If you are rebuilding spend discipline or checking whether a premium card fits your income band, use CardCheck’s free Eligibility checker before you apply.
Sources
- Income Tax Department — Understanding SFT (PDF, Jan 2026) — Rule 114E table, credit card payment thresholds, Form 61A due dates.
- Income-tax Rules, 2026 — notified rules in force from 1 April 2026.
- AIS — FAQs on the income-tax portal — where reported transactions may surface for pre-filing.
Please note
Tax law changes. Figures and thresholds here follow the SFT guide and Rules 2026 as published on incometaxindia.gov.in when this article was prepared (snapshot 2026-05-18).
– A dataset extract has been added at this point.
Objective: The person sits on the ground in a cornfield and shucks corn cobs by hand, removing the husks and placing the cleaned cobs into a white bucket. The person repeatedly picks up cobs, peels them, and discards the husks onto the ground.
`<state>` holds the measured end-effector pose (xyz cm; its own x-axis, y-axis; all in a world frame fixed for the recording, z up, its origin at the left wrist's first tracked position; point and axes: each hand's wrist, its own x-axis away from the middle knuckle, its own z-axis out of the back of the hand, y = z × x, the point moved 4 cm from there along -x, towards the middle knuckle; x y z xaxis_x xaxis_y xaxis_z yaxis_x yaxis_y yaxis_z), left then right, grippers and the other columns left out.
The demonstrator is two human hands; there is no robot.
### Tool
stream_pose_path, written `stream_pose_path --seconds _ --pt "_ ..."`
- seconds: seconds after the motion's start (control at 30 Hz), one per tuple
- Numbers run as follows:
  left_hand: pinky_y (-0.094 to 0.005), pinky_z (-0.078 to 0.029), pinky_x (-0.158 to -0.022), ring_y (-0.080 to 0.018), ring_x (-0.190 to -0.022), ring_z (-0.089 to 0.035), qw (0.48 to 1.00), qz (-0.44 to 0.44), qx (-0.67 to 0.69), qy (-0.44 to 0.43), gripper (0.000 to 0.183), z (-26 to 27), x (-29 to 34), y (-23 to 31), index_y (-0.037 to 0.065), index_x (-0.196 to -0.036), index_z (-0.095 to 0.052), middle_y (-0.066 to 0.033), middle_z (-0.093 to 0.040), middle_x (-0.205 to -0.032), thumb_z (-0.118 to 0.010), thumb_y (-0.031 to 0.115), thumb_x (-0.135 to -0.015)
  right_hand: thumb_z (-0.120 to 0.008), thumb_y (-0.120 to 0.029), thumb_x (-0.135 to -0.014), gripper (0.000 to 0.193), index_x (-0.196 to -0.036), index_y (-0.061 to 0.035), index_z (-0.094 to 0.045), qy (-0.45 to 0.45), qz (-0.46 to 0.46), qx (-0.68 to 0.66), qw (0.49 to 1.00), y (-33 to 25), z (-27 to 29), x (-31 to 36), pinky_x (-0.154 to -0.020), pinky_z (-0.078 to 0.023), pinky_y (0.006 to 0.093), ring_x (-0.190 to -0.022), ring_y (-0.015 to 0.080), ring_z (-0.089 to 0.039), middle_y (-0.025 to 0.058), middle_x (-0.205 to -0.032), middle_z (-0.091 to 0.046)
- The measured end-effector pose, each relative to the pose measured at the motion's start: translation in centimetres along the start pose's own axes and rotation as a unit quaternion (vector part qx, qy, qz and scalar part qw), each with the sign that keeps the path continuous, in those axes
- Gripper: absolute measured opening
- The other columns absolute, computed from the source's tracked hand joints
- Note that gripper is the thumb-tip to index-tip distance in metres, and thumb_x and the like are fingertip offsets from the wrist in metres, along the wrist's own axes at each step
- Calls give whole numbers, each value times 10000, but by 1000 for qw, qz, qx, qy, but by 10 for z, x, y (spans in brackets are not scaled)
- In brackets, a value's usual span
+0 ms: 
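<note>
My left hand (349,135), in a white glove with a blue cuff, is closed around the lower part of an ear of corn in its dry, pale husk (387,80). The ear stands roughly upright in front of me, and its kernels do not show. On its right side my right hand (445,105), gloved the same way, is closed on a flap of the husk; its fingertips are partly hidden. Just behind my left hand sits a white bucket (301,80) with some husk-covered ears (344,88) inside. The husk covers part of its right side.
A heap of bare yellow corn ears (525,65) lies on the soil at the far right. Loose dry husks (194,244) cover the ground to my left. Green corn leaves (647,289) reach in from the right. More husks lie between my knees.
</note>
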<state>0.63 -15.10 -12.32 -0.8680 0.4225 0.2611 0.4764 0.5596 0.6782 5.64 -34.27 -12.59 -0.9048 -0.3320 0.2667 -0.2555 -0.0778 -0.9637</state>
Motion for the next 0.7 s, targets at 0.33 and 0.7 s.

Your chartered accountant should confirm treatment for your specific return.
FAQ
- Is it total card spend or only bill payments that get reported?
Bill payments — cash ₹1 lakh+ or non-cash ₹10 lakh+ in a financial year, added across all your cards. Statement spend is a useful proxy if you always pay in full, but the legal trigger is payments against bills.
- Will I pay extra tax automatically after ₹10 lakh on cards?
No separate tax applies for crossing the limit. The data helps the department match your payments with declared income. Problems arise when you cannot explain the gap.
- Do UPI and auto-debit count toward the ₹10 lakh limit?
Yes — they are non-cash modes. Only cash payments use the lower ₹1 lakh threshold.
- Where can I see what the bank reported?
Check your Annual Information Statement (AIS) on the income-tax e-filing portal after data is uploaded. Timing can lag the financial year end.
- I have five cards with ₹2 lakh paid on each. Am I reportable?
Yes — ₹10 lakh combined non-cash payments in one FY triggers reporting, even if each card stayed below ten lakh alone.
- Does this apply to debit cards or RuPay credit on UPI?
This article is about credit card bill payments under SFT serial 4. Debit / UPI have other SFT rows (cash deposits, high-value purchases, etc.). Ask your CA if you rely heavily on non-credit rails.